Because that was the recommendation at the time. In 1982 in 1992. Right? Exactly. Because those were the best recommendations we had at the time. And now we have new information and we can make different choices.

So our conclusion here about this is to call your baby’s doctor or provider. So if you’re using a nurse practitioner, a pediatric nurse practitioner, whomever that is. Whomever that is. Call the provider, call your local WIC office if you are faced with these difficult choices. Let them know what’s going on. If your baby’s doctor or provider recommends a recipe, then they can inform you of the risks and you can be in contact with them about any health problems you’re seeing in your baby period. That’s it.

You’re not consulting Facebook, you’re not consulting TikTok about what to do. You’re consulting the people that went to school for a long time who care deeply about the outcome of the baby. And I think it’d be like equally as important you’re consulting people who you have a direct relationship with about your baby and who you can go to see if your baby has a health problem.

Because even if you got a great recipe off of a board certified pediatrician on Tik TOK, you can’t just go pop into their walk-in clinic if something goes wrong. Right? Exactly.

So let’s go over really quick. A couple of other things that we do not want to see. These are the no-nos. So please do not water down your baby’s formula to make it last longer.

Yes. And this is typically the first thing people do and it’s been happening for a long time with food insecurity. And it’s very dangerous and it causes electrolyte imbalances in babies. And chronic malnutrition. Yes.

So also, if your baby is greater than six months of age and eating solids, please do not just increase the solids to the point where it’s all they’re receiving, right. Breast milk and or formula should be the sole source of food for the first year of life. So there’s lots of stuff in breast milk, as well as formula for brain development and immune system development.

That, and we just, we can’t survive on applesauce and puffs. After six months, especially, feeding regular animal milks or toddler formula temporarily are, are pretty generally acceptable as a temporary solution. Temporary again, something you have to talk to your baby’s doctor about.
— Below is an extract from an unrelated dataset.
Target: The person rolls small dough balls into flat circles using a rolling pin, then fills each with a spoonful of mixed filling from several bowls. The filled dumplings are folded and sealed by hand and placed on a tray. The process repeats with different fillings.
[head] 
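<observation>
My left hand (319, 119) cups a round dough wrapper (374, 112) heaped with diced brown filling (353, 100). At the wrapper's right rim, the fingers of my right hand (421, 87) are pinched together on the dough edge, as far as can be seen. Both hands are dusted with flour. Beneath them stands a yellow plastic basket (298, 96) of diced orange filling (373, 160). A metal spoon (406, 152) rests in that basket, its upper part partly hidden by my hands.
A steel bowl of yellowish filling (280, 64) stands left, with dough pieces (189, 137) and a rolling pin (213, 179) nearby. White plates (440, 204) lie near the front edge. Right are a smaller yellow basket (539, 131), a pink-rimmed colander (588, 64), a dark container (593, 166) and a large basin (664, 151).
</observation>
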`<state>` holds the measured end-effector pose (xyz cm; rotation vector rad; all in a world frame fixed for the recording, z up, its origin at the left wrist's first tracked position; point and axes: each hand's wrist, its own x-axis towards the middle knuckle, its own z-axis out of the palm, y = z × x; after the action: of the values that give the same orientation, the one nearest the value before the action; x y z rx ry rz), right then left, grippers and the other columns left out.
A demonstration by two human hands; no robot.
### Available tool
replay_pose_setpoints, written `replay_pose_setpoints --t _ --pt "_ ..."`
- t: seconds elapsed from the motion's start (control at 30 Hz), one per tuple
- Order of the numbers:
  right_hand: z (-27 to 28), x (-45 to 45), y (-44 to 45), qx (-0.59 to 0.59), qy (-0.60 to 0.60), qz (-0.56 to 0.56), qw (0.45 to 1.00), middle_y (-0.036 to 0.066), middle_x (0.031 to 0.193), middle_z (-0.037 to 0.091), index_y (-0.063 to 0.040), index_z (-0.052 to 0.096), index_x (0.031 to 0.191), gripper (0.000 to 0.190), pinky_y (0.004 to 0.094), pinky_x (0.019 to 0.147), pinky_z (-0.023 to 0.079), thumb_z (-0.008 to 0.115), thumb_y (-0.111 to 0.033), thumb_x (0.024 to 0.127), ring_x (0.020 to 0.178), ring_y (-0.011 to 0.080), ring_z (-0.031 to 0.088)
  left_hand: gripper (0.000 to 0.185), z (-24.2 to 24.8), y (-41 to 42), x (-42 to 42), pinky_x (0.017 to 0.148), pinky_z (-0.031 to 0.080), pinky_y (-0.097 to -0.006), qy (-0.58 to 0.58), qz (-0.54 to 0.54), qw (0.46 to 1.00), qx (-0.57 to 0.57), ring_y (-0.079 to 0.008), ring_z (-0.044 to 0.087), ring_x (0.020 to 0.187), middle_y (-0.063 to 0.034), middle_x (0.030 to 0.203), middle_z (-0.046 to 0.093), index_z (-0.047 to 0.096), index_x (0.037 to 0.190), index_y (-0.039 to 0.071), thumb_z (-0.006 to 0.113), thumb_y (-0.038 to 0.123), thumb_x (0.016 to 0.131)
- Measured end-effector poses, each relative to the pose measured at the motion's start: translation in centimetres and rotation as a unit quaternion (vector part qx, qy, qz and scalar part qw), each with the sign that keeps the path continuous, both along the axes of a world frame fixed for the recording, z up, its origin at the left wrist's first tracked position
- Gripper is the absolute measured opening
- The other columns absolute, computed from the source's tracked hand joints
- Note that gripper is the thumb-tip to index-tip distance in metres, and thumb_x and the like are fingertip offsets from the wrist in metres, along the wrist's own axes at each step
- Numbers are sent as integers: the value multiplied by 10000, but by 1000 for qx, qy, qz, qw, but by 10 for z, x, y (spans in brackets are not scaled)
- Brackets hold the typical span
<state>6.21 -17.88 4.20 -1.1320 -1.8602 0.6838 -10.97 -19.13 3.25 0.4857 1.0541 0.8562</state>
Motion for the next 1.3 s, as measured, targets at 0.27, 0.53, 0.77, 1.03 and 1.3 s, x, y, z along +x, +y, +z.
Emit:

Also please do not save leftover formula that’s already been prepared for the next feeding. Yeah. So if you’ve accidentally mixed more formula than your baby is going to eat, please do not save it for the next feeding. Artificial breast milk that’s already been in contact with baby’s mouth and mouth bacteria and or warmed up is only good for that feeding. Yes. So if that’s been a problem for you, we’re just going to adjust the way that we’re preparing formula.

And then of course, consider donor milk. Milk bank milk is available to some people. In some places that variability is greater. And community donation is possible and it has risks at which we go over in detail in Episode 80.
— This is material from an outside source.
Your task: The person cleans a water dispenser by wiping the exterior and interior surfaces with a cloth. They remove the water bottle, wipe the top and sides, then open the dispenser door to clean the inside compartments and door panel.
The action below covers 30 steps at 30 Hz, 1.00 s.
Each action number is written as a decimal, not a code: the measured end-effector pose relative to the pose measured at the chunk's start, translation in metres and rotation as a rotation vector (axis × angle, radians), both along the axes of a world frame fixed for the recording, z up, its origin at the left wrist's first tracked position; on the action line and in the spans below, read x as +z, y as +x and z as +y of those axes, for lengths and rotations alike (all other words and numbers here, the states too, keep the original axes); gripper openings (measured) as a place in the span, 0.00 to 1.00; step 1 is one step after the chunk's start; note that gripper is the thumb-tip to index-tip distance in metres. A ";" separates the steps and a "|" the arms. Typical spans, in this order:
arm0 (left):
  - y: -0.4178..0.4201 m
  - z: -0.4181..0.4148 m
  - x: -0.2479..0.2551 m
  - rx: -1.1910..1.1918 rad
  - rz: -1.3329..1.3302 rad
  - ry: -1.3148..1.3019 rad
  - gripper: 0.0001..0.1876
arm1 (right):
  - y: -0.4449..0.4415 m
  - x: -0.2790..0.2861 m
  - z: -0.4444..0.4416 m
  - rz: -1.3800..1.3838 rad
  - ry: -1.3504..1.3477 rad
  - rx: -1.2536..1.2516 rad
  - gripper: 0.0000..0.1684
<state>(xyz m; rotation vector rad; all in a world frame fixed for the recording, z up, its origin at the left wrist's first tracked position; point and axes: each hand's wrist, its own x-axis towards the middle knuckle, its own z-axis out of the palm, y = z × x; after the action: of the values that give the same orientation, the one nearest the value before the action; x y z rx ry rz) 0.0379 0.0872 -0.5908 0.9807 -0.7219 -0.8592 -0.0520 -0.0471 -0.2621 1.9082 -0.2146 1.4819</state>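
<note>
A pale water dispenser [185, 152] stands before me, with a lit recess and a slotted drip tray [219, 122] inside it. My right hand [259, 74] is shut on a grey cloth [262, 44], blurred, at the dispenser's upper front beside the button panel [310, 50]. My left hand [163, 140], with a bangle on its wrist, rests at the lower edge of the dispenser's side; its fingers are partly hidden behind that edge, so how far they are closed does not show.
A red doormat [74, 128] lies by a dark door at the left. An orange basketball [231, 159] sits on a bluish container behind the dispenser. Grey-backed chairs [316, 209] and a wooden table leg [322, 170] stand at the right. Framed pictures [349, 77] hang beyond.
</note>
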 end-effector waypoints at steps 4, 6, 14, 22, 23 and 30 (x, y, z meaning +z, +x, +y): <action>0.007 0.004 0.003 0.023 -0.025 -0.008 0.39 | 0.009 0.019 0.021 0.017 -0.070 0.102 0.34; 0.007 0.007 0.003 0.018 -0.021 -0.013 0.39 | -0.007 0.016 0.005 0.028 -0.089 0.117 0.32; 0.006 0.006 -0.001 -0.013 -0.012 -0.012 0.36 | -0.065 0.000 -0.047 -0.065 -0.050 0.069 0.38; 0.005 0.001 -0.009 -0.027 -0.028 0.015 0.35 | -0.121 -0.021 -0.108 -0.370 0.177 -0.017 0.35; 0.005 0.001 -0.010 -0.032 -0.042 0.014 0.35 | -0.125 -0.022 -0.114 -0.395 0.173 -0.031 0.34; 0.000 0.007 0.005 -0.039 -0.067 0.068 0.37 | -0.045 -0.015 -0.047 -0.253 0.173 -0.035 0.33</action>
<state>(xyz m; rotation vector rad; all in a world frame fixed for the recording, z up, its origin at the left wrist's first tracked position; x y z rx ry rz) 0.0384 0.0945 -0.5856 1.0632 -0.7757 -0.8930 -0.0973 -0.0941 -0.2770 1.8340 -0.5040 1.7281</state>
And to wrap this up, our recording studio is next to a bakery and it smells like brownies right now and I’m going slightly insane. Yeah. I’m going to go steal one. My mom’s over there doing her, her chocolate wonders. So we’re going to go sneak that after we talk about relactation. I’m unsure if I can make it through talking about relactation while like my entire brain is just like, but you could be eating a brownie right now.

I could have a dopamine orgasm right now. All right. Well then I’ll start while, you, you sniff. Okay. So some people are choosing to relactate. What does that mean? Relactation is if you have previously breastfed or you already weaned within weeks or even months, but you would like to consider beginning again.

Yeah. And we would consider it relactation, essentially, if you have ever been pregnant and had a baby, right. Because your body has gone through the primary stages of lactogenesis through that pregnancy, which we went over in a recent episode, The Life Cycle of the Breasts. Yes. If you’re curious about the nerdy side of that, we’ll link it in the show notes. Which is my specialty.

So this is a little different than induced lactation, but the step-by-step process is about the same for getting that milk to come in. Yeah. I mean, the concept is identical, you know, the physiology is really similar. It’s just, the timeline is usually what’s different. So yeah. Relactation is typically easier than inducing lactation because there was a placenta involved at some point.

Yeah. And you already, like, even if you never breastfed, you’ve already made milk. You’ve already made colostrum and possibly gone through the process then of making milk that first week and then suppressing it.

So just want to say straight out of the gate, if you are thinking about relactating, please know that it can be time-consuming.

Yes. And actually I’ve helped a couple of people relactate, and the best advice I can give them, all of the protocols and details aside, is to look at the support you had in the first three months postpartum and make that happen again. Because the amount of time and effort that you are going to put into relactating is just like having a newborn in your house.

Right. So if you had somebody home with you for four weeks, consider if you can do that again. If you had somebody make meals for you, ask your friends to do a meal train again. I mean, people are often willing to help for anything. Your friends love to help you usually. You just have to ask, which we’re all terribly bad at.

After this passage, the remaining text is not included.